Chapter 4 compares Marxian theories of crises with post-Keynesian, neo-Kaleckian, Minskyan, and structualist theories which share a methodological framework with Sraffian microeconomic theory. The chapter explains why Marxian “tendency for the rate of profit to fall” and “under consumption” theories of crisis mislead people into the false belief that capitalism is plagued by “internal contradictions” and will therefore inexorably dig its own grave, distracting attention from genuine sources of crises other heterodox schools of macroeconomics now focus on.
Chapter 5 explains why the labor theory of value is ill-suited to integrating inputs from the natural environment into our analysis, and shows how Sraffian theory is well suited to this important task. Not only is it easy to integrate rents paid to owners of natural resources into a Sraffian analysis of price and income determination, it turns out that a Sraffian framework facilitates rigorous measurement of environmental throughput and changes in throughput efficiency so that sufficient conditions for environmental sustainability can be derived for a modern, integrated, multi-good economy.

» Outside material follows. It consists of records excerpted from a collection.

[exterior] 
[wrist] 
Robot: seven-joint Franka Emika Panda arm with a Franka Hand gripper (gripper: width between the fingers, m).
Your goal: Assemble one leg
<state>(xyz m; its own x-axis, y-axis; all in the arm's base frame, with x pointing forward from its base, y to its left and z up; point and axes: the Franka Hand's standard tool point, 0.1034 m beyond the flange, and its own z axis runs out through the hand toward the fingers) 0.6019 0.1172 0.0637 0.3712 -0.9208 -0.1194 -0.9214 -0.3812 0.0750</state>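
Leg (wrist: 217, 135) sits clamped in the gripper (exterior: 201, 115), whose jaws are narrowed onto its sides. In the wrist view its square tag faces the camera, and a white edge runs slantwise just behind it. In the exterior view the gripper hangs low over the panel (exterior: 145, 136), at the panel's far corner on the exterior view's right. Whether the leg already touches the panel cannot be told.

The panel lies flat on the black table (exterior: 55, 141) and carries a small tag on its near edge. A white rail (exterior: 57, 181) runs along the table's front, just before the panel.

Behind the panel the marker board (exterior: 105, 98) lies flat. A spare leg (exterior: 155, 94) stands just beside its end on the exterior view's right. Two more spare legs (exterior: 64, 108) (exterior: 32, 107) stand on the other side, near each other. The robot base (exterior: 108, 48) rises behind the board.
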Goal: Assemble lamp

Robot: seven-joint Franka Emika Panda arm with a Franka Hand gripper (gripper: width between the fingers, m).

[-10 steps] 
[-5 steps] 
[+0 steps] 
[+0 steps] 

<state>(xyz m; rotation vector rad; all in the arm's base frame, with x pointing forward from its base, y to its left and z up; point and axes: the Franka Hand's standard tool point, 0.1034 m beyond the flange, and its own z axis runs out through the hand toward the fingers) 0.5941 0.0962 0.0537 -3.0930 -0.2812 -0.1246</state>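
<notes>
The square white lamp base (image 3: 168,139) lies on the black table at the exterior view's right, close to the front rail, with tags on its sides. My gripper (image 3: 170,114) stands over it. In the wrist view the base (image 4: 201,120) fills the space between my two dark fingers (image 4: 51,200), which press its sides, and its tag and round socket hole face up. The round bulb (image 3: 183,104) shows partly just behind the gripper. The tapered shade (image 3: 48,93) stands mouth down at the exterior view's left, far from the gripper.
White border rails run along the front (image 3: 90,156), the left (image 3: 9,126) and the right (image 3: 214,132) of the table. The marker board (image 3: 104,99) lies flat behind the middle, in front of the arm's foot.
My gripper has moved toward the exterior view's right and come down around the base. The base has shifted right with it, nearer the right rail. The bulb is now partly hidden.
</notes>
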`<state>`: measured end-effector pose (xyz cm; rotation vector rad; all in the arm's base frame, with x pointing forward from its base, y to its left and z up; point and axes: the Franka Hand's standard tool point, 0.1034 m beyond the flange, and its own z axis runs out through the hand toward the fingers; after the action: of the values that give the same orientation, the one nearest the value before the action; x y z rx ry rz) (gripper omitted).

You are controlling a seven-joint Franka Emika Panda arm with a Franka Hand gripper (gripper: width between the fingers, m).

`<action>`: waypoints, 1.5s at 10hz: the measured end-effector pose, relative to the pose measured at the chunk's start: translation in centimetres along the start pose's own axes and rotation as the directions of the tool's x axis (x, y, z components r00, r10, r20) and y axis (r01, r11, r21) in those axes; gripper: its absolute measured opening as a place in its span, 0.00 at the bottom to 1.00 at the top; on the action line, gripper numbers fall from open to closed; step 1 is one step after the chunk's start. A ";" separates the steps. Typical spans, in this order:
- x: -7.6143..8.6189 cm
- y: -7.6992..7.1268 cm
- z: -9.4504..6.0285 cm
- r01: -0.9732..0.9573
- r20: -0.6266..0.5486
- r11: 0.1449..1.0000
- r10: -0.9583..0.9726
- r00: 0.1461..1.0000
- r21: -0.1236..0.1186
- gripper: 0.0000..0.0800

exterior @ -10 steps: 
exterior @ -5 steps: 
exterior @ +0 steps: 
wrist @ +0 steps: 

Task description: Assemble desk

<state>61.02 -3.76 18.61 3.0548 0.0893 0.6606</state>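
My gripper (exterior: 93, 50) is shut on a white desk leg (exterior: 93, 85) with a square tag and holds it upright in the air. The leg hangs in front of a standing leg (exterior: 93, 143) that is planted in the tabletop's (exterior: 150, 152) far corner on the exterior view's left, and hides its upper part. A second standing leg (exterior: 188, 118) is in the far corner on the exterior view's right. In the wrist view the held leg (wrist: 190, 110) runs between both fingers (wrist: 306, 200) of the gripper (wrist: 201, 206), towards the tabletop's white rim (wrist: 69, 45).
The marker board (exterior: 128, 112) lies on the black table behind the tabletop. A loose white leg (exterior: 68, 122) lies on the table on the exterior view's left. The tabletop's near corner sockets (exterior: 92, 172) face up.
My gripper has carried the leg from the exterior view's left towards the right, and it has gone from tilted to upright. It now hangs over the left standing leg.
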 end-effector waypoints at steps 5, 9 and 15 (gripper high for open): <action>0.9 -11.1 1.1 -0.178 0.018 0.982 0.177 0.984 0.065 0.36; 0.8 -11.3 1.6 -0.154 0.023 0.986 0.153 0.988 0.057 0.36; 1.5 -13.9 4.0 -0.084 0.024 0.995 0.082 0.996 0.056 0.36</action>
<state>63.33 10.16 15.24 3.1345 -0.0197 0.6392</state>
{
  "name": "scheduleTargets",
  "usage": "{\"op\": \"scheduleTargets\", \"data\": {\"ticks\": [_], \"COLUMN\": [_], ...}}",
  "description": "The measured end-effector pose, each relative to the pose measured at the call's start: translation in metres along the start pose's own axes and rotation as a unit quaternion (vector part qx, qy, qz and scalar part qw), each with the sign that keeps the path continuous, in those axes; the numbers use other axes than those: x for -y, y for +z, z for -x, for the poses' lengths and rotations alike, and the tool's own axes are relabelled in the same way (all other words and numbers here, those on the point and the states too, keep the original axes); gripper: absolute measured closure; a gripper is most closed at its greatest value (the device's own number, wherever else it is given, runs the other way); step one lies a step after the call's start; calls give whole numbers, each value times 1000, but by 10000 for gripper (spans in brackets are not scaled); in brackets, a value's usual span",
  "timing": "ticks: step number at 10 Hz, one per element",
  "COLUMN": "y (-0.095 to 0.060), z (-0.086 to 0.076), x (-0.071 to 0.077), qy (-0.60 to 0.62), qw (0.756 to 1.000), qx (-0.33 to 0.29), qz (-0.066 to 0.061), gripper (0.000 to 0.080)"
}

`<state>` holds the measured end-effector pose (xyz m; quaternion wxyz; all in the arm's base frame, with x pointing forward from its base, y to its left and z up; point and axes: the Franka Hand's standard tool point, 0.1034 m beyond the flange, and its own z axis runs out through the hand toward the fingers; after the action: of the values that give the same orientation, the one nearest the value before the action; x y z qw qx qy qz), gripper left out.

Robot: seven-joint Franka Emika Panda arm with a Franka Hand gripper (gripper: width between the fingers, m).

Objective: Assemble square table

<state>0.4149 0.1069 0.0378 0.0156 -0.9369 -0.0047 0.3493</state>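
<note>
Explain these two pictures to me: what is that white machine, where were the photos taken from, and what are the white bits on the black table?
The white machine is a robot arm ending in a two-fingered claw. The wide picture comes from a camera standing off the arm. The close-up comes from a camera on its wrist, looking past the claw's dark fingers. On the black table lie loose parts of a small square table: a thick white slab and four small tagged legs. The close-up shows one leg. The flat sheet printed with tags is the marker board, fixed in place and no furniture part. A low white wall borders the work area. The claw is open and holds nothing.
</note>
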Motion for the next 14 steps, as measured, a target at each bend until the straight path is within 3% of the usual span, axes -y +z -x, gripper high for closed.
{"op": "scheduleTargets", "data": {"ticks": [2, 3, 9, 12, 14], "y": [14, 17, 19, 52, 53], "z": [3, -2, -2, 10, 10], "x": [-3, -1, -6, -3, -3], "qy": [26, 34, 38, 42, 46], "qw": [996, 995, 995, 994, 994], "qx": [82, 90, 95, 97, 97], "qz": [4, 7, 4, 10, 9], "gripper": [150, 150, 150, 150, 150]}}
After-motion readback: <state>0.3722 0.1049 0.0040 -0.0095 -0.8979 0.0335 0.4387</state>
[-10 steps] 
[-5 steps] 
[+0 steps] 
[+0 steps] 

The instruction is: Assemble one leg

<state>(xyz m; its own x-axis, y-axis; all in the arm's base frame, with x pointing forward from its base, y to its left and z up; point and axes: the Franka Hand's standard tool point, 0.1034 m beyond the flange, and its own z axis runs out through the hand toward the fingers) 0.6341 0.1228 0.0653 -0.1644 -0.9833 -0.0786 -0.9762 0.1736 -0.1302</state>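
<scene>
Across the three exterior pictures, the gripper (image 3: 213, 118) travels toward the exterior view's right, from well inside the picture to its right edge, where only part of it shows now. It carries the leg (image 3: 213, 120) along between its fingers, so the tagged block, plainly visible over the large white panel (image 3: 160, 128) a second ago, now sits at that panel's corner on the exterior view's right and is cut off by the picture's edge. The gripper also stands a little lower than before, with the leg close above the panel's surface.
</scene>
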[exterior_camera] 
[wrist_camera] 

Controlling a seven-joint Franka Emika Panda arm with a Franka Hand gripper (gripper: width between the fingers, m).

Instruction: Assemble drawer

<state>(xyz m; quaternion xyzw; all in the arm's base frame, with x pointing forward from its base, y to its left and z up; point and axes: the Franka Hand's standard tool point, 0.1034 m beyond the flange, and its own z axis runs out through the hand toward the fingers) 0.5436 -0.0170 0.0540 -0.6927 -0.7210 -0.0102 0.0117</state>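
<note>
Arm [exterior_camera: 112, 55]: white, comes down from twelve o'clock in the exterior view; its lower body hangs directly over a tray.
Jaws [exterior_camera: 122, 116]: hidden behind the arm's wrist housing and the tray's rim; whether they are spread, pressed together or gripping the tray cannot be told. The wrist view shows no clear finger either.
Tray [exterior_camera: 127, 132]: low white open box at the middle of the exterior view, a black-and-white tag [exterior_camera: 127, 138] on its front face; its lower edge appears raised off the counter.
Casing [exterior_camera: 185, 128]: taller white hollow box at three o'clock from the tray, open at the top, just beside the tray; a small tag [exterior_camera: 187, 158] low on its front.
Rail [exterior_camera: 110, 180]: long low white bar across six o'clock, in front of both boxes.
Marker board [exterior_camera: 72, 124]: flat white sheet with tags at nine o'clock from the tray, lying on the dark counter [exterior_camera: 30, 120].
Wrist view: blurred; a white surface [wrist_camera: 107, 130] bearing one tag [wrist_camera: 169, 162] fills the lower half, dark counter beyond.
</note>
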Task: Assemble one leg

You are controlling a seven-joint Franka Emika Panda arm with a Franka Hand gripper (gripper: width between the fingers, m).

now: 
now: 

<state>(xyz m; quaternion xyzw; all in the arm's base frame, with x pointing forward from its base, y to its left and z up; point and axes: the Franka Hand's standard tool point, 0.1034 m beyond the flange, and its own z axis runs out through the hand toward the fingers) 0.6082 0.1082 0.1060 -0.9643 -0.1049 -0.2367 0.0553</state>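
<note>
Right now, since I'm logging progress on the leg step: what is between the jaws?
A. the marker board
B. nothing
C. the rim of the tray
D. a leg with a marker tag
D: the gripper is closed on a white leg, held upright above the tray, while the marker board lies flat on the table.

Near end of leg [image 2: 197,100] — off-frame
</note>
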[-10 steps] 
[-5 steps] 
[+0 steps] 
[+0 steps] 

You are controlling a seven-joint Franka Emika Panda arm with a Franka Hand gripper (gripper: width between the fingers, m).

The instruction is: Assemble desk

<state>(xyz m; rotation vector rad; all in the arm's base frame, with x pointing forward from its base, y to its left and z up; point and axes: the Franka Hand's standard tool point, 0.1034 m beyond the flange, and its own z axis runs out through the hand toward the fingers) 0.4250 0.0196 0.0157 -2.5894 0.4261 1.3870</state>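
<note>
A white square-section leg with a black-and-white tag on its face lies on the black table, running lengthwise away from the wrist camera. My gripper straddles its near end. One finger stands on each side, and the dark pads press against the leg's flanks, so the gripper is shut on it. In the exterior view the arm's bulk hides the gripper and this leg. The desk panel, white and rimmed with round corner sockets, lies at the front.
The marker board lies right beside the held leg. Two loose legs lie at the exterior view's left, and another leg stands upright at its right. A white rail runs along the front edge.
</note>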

In Chapter 6 Marx’s “Hegelian” critique of capitalism is contrasted with a more straightforward, moral critique of capitalism consistent with both Sraffian theory and modern egalitarian philosophical theories of distributive justice.
The conclusion briefly summarizes the advantages of replacing formal Marxian economic theory – which after 150 years has not surprisingly become outmoded in a number of respects – with a thoroughly radical, modern version of Sraffian economic theory.
1 See Albert et al. (1986) for a critique of historical materialism and a proposal by seven radical authors for how to build upon its strengths while eliminating its weaknesses.